Interests change over time, and I lost track of what was going on in the wrestling world.
Many years later, not long after I got into my current line of work, I was home one Saturday night, and was preparing to watch Saturday Night Live. What I got was Saturday Night Main Event, so I spent the next 90 minutes watching the likes of Hulk Hogan, Paul “Mr. Wonderful” Orndorff, André the Giant and “Rowdy” Roddy Piper, among others, go at it. It was silly, but very entertaining.
So in my late 20s, I became interested in professional wrestling again, as did much of the Western World.
A subsequent Saturday Night Main Event included coverage off a wrestler named Uncle Elmer getting married in the ring (in due time, Beth insisted on a church). I giggled steadily through the whole thing. I was not laughing out loud. It was the steady chuckle of a man who was thoroughly amused by the absolute silliness he was seeing on TV. I have watched many funny movies and TV shows over the years, but in terms of sustained amusement, I’m hard pressed to remember a more entertaining couple of minutes that I have ever spent.

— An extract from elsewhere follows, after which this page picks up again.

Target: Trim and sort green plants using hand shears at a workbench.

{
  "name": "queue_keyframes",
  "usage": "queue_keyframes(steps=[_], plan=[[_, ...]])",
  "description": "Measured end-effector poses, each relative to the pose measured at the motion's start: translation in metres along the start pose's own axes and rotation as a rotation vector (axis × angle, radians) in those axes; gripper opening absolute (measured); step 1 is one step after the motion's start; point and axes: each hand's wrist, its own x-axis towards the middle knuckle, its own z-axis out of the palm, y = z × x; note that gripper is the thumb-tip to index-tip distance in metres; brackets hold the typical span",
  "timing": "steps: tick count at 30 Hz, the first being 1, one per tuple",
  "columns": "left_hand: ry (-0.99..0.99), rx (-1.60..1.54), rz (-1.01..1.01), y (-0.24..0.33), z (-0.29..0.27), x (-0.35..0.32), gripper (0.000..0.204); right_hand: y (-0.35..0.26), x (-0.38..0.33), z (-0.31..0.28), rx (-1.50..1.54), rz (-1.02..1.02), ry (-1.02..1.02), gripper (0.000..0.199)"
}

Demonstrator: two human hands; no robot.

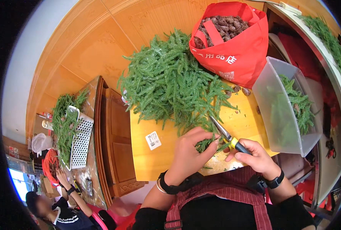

I followed the whole thing for a couple of years, catching up on events every Saturday I could get off.
There are some people who follow soap operas religiously. Beth and her late mother used to swap tapes of General Hospital, and Beth used to confine her binge watching to evenings when I had to work. For me, in the days before we were married, I considered professional wrestling to be something of a soap opera. It was a question of who was whose buddy, or enemy, that particular week.
I started losing interest when the various scenarios started insulting even my intelligence.
There are occasions these days when I’m channel hoping and I might come upon professional wrestling. I might even watch a couple of minutes of the foolishness, and then quickly get bored. I simply can’t be bothered with it any more.
That doesn’t mean there’s not some entertainment value to it all. In the days that followed last Thursday’s offering, I mentioned to a couple of people what had gone on at the Fair, and some of them asked me what it was like.
“Stupid, but entertaining,” was the usual reply.
As is often the case, when it comes to professional wrestling, there are a sizeable number of people who want it, and there is a sufficient supply of people willing and ready to provide it. It all works out.